Мы видим, что с помощью авторской иронии реша­ются следующие важные задачи: реализация лейтмотива двойственности, присущего всему роману, и мотива «пре­вращений»; раскрытие характеров персонажей с помо­щью иронической характеристики, воплощение главного тыняновского конфликта - художник и власть.

Список источников и литературы

  1. Тынянов Ю. Н. Смерть Вазир-Мухтара. М.: Правда, 1983. 496 с.
  2. Трубина Л. А. Русский человек на «сквозняке» истории. Историческое сознание в русской лите­ратуре первой трети XX века: Типология. Поэти­ка: моногр. М.: Прометей МПГУ, 1999. 125 с.
  3. Кожинов В. В. Историзм // Краткая литератур­ная энциклопедия / гл. ред. А. А. Сурков. М.: Сов. энцикл., 1962—1978. Т. 3: Иаков — Лакснесс. М.,1966. Стб. 227-230.
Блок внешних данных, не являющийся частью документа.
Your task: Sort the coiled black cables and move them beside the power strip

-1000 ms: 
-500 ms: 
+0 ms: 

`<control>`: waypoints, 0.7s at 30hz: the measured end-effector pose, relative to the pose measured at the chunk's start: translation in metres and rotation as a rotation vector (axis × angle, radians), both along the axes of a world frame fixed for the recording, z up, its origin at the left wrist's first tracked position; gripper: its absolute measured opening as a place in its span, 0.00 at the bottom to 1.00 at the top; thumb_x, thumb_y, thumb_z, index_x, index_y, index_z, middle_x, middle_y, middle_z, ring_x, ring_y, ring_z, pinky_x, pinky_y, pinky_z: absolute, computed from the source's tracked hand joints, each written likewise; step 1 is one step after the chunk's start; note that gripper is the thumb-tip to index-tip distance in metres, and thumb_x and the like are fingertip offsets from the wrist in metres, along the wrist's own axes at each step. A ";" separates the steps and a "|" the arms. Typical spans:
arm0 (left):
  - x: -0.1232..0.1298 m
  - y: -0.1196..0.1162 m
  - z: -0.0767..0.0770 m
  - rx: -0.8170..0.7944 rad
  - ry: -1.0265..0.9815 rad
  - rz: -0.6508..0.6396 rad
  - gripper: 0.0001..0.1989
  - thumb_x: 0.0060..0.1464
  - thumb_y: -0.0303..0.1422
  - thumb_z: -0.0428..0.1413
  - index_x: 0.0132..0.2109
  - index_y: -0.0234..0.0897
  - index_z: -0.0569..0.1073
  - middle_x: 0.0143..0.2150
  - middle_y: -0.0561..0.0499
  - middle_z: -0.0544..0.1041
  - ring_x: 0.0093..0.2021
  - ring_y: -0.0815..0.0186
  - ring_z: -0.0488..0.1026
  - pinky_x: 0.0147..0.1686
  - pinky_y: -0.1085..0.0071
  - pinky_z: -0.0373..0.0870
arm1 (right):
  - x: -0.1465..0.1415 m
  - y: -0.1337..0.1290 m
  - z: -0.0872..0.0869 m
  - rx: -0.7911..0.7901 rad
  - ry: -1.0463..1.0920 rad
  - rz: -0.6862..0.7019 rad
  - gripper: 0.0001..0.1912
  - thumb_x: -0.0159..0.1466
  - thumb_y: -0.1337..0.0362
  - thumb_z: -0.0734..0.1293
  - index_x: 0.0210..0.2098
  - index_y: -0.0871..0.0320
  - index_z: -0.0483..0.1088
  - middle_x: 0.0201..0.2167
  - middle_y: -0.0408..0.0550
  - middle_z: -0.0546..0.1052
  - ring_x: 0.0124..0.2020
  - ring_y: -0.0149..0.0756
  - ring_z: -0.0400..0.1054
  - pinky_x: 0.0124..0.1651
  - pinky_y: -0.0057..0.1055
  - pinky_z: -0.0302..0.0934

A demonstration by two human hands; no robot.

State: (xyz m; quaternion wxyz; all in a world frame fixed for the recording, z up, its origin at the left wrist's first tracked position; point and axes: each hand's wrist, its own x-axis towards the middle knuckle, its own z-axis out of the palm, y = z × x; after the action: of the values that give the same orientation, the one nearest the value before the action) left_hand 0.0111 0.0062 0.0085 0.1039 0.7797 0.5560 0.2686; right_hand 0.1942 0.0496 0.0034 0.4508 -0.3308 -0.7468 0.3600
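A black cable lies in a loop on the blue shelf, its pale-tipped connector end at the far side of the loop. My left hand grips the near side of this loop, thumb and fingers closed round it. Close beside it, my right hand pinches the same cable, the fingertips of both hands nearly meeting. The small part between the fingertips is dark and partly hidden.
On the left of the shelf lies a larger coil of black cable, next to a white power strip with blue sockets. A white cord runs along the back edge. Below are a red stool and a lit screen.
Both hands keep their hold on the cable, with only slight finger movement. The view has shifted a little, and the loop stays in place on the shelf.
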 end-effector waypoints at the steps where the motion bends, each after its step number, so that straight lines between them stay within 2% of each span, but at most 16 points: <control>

  4. Тынянов Ю. Н. Подпоручик Киже: повесть. Смерть Вазир-Мухтара: роман. М.: АСТ: АСТ Москва: Хранитель, 2007. 507 с.
  5. Назаренко М. Тынянов о Грибоедове: наука и литература // Русский язык и литература, куль­тура в школе и вузе (К.). 2006. № 4. С. 17-21.
  6. Тынянов Ю. Н. О композиции «Евгения Онеги­на»// Тынянов Ю. Н. Поэтика. История литера­туры. Кино. М., 1977. С. 52-78.
  7. Тынянов Ю. Н. Сюжет «Горя от ума» // Тынянов Ю. Н. История литературы. Критика. СПб.: Азбука-классика, 2001. 505 с.
  8. Тынянов Ю. Н. Как мы пишем. [Л.], 1930.
  9. Каверин В. А., Новиков В. И. Новое зрение. Кни­га о Юрии Тынянове. М.: Книга, 1988. 320 с.
  10. Гинзбург Л. Человек за письменным столом. Эссе. Из воспоминаний. Четыре повествования. Л.: Советский писатель, 1989. 608 с.
  11. Юрий Тынянов. Писатель и ученый. Воспомина­ния. Размышления. Встречи. М.: Молодая гвар­дия, 1968. 224 с.